◆ **EXERCISE OBJECTIVE**: Copy out every line of the data that has the word "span" somewhere in it.

--- RECORDED INFORMATION ---

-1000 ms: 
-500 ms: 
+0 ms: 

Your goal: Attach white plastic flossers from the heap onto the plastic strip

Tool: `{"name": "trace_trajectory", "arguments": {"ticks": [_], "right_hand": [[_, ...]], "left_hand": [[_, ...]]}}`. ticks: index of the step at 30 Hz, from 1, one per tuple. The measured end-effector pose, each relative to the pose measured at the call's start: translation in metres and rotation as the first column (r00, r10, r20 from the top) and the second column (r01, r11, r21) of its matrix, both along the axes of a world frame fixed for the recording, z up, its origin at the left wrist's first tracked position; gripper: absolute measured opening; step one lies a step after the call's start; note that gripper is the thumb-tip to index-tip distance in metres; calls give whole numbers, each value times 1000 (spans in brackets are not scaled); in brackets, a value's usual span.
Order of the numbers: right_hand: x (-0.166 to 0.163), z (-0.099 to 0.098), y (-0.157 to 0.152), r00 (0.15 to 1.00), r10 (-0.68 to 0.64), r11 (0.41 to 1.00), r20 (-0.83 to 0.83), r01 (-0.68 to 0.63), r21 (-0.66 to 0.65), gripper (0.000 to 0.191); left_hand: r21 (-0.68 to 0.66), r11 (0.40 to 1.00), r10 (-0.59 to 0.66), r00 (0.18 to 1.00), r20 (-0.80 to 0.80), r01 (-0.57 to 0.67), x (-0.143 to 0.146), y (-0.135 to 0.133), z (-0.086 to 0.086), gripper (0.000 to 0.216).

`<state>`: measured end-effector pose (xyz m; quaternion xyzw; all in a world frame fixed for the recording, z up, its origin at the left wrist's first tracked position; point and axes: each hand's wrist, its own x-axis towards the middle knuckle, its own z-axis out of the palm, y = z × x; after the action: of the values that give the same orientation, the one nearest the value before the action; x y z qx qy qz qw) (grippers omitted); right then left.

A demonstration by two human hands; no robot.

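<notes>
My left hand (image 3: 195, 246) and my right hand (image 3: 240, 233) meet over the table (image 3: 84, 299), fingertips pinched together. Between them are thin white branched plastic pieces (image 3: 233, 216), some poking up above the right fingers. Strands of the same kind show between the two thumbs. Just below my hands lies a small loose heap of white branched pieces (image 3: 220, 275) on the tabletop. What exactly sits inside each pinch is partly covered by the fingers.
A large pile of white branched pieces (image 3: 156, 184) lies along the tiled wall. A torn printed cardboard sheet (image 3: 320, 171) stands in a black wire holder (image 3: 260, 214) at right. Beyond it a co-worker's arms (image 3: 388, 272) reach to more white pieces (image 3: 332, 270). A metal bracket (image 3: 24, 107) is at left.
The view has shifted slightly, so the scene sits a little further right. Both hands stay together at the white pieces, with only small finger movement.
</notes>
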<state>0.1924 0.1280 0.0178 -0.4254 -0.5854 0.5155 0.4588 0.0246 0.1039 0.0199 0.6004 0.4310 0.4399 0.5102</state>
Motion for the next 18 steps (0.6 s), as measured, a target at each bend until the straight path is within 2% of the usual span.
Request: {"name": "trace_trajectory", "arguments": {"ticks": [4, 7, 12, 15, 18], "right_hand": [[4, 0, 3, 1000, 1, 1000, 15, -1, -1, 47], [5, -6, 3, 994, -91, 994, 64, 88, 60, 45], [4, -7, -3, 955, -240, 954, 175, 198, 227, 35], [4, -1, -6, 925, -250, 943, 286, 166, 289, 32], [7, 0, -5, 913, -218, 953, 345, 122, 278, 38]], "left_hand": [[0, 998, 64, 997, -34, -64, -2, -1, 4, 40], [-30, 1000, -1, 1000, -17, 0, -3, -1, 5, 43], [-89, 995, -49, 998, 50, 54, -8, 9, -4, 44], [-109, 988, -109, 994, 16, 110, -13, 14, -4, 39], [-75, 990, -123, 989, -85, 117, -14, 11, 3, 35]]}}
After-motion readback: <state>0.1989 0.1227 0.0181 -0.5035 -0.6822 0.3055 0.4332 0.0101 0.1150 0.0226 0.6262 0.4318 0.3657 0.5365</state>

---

◆ **SOLVED EXERCISE**:
Tool: `{"name": "trace_trajectory", "arguments": {"ticks": [_], "right_hand": [[_, ...]], "left_hand": [[_, ...]]}}`. ticks: index of the step at 30 Hz, from 1, one per tuple. The measured end-effector pose, each relative to the pose measured at the call's start: translation in metres and rotation as the first column (r00, r10, r20 from the top) and the second column (r01, r11, r21) of its matrix, both along the axes of a world frame fixed for the recording, z up, its origin at the left wrist's first tracked position; gripper: absolute measured opening; step one lies a step after the call's start; note that gripper is the thumb-tip to index-tip distance in metres; calls give whole numbers, each value times 1000 (spans in brackets are not scaled); in brackets, a value's usual span.
Motion for the next 18 steps (0.6 s), as measured, a target at each bend until the straight path is within 2% of the usual span.

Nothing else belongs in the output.